Fired, but not, in the end, fallen. There is never a moral dimension to Hulot’s adventures, and there is no moral lesson for us to learn. As Serge Daney has pointed out, Tati’s comedy contains none of the verticality of the catastrophe, or even of the felix culpa, the fortunate fall that allows the protagonist to redeem the fallen world or become a hero through losing everything, à la Chaplin. Despite the enormous vulnerability of Hulot’s overexposed and childlike ankles, falling is not a part of his comic repertoire.

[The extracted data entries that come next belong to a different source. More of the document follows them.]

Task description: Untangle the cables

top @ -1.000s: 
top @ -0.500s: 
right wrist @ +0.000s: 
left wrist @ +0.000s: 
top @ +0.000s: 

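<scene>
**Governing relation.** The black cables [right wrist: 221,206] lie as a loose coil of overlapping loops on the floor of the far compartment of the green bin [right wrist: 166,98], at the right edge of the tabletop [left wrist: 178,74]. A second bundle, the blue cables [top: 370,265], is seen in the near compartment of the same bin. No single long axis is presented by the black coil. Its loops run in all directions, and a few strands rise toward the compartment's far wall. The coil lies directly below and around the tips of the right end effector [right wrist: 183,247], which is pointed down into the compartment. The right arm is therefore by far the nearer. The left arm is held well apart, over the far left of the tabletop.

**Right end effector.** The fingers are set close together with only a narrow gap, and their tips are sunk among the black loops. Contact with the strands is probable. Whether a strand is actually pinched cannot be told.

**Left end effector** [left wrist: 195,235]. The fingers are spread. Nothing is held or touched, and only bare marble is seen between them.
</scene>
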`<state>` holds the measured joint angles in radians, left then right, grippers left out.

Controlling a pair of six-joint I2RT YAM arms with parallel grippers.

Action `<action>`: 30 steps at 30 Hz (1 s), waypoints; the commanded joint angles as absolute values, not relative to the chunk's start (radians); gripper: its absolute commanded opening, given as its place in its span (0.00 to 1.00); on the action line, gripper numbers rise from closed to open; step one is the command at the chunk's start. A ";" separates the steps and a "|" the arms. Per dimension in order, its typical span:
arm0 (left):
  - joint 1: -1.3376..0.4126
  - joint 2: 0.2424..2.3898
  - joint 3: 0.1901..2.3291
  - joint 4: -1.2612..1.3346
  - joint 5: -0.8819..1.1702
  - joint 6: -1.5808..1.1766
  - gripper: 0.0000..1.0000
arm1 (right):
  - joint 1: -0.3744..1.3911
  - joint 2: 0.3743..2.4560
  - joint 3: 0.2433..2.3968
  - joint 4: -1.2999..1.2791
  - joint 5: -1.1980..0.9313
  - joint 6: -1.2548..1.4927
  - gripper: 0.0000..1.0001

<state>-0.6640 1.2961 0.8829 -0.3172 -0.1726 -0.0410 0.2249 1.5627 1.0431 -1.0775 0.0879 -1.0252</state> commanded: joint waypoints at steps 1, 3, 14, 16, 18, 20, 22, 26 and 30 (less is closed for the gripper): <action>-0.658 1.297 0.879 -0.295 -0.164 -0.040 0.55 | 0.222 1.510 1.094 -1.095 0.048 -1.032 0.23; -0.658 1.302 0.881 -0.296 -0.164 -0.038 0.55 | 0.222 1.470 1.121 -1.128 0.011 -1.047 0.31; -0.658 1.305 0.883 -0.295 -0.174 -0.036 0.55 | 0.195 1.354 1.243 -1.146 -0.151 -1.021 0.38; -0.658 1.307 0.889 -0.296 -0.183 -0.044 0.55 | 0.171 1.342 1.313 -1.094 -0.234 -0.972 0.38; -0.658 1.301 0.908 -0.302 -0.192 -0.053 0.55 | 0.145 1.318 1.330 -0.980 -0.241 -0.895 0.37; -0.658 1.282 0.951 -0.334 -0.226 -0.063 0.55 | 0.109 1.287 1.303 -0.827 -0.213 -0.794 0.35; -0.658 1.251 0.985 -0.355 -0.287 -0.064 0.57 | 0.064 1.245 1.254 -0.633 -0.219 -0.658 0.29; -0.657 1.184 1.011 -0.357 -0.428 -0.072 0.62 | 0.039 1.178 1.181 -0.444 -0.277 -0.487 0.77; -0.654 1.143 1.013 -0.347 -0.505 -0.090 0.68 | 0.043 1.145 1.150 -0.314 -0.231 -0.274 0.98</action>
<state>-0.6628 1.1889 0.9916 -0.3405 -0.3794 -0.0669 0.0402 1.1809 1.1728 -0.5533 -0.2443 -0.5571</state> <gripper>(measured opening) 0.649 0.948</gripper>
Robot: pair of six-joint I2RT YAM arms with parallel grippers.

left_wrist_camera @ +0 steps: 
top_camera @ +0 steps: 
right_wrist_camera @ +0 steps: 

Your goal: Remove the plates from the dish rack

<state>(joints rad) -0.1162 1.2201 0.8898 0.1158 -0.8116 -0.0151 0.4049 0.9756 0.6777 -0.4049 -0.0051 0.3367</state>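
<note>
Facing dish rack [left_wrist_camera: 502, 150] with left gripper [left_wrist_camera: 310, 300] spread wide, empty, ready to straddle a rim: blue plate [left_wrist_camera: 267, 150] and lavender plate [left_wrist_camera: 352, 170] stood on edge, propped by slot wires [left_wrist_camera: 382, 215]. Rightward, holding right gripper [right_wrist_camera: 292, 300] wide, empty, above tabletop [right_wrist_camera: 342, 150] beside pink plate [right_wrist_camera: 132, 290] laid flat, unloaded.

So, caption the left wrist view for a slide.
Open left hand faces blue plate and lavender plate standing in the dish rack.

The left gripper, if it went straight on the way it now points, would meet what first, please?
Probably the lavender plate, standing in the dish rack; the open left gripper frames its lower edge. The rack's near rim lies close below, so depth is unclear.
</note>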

But wobbling, maneuvering, sidestepping, teetering, beetling, reversing direction, retracing his steps, attempting to stay on his feet, propping himself up with an umbrella—all of these are. This is why it would be wrong to say that Hulot moves more slowly than the world around him, or that Tati is turned fatally to the past, longing nostalgically for a Vichy-infused model of la vieille France. For one thing, the image of an immobile Third Republic village mentality was itself an invention of the postwar promoters of capitalist modernization, an idea promulgated to increase the urgency with which the French of the 1950s and 1960s were supposed to fling themselves into American-style consumption habits. Hulot may well be out of step, but his step is often brisker than other people’s. His body leans forward— purposefully—into the future. He rarely drags his feet.